If we were talking completely in a vacuum, that would almost be a defensible statement. Hudson-Odoi was 17 when the season started and turned 18 in November. So far, his playing time is comparable to the other players we’re about to meet at that precise age.

But Chelsea is the land of plateaus. Chelsea will occasionally give a teenager a few hundred minutes in a season. Ruben Loftus-Cheek, Nathan Ake, Bertrand Traore, Kenedy, Tomas Kalas and Andreas Christensen all had the perfunctory run-outs and lesser competition starts in their years under 21. None of them broke 1,000 minutes in a season until they left on loan. That includes Ruben Loftus-Cheek, who stayed with Chelsea’s first team for three full seasons before decamping to Selhurst Park for respectable playing time.

Loftus-Cheek is now closer than ever to reaching 1,000 minutes in a Chelsea season. Fingers crossed he stays healthy.

Meanwhile, over at Liverpool, 20-year old Trent Alexander-Arnold has played 1,820 minutes this season: roughly twice as many as Loftus-Cheek. In his debut season with the Reds’ first team in 2016/17 he played 590 minutes, which then rocketed five-fold to 2,654 last season. No Chelsea teenager has ever experienced so many minutes in his debut season. Nor has any player had an increase of that magnitude unless they spend a few seasons on loan before returning to Stamford Bridge (e.g., Andreas Christensen).

But we’re supposed to be talking about Bayern Munich, since they are Callum Hudson-Odoi’s likely destination.

Kingsley Coman went to Bayern Munich from Juventus. In his first season at Bayern he played 2,352 minutes. His next two seasons saw over 1,000 minutes and over 1,800 minutes. Joshua Kimmich had a similar experience.

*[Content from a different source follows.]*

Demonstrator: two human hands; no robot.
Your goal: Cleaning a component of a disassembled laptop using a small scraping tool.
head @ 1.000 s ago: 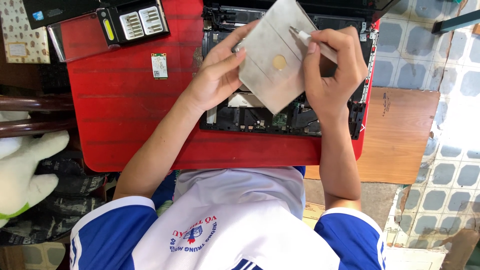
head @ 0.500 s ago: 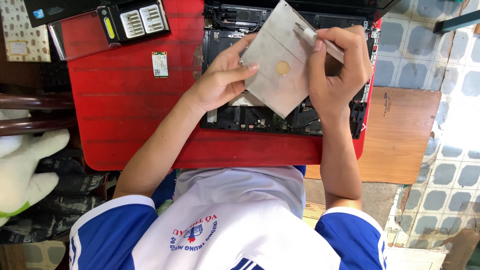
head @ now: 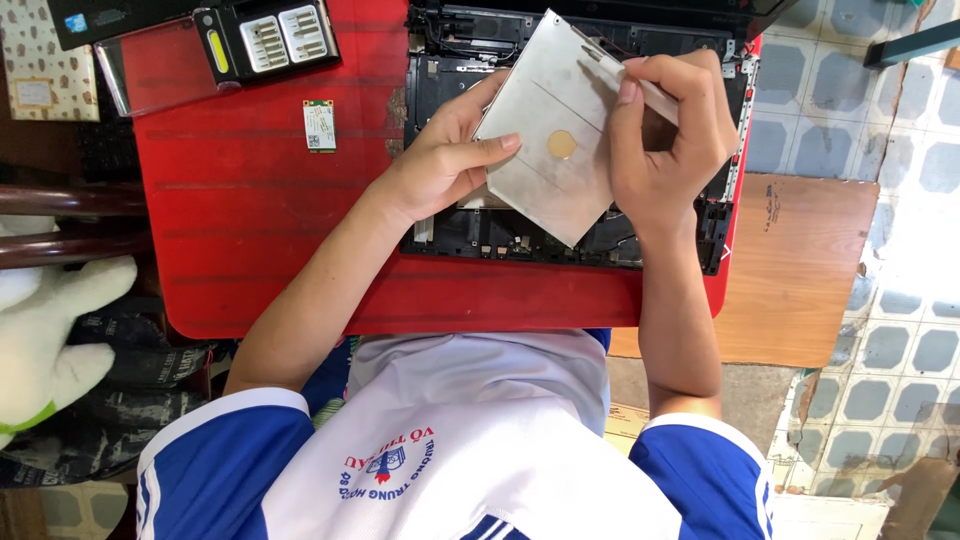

He played over 2,000 minutes in his first season at Bayern as a 20-year old, matched that the next seasons and approached 4,000 minutes last season.

These are the players – along with others like Juan Bernat – who give Hudson-Odoi more than hope for his future at Bayern Munich. They give him rational expectations of what his future could be in Germany.

They are the precedents that attract him, just as Ruben Loftus-Cheek, Andreas Christensen, Nathan Ake are the precedents at Chelsea whose history of stoppage time appearances and loans hold no interest for him. And that is without even mentioning Chelsea’s desultory record of players who had the same smattering of teenage minutes and are still in the loan army, or whose careers are completely off the rails.

Kimmich, Coman, Bernat (let’s just throw Alexander-Arnold on this side for good measure) vs. Loftus-Cheek, Baker, McEachran, Kalas, Piazon. Which would you choose?

Bayern Munich is no guarantee of weekly starts and international success for Callum Hudson-Odoi. That uncertainty, though, is a compelling proposition compared to the certainty offered by Chelsea: the certainty of travelling with the team but not being in the squad, the certainty of picking up late minutes and lesser-opponent cup starts, the certainty of loans and the certainty of watching your peers pass you by. The certainty of being told to work hard in training and not worry about minutes, and then being told a few years later you don’t have enough minutes for your age.

Bayern Munich have a record of buying young players from top clubs and providing them the opportunities to prove themselves worthy of the club and its ambitions. They give the player some level of control over their future, all while retaining their place in the top tier of football. They are – on this topic, at least – the anti-Chelsea. Hudson-Odoi knows what Chelsea are, which leaves him with only one place to go.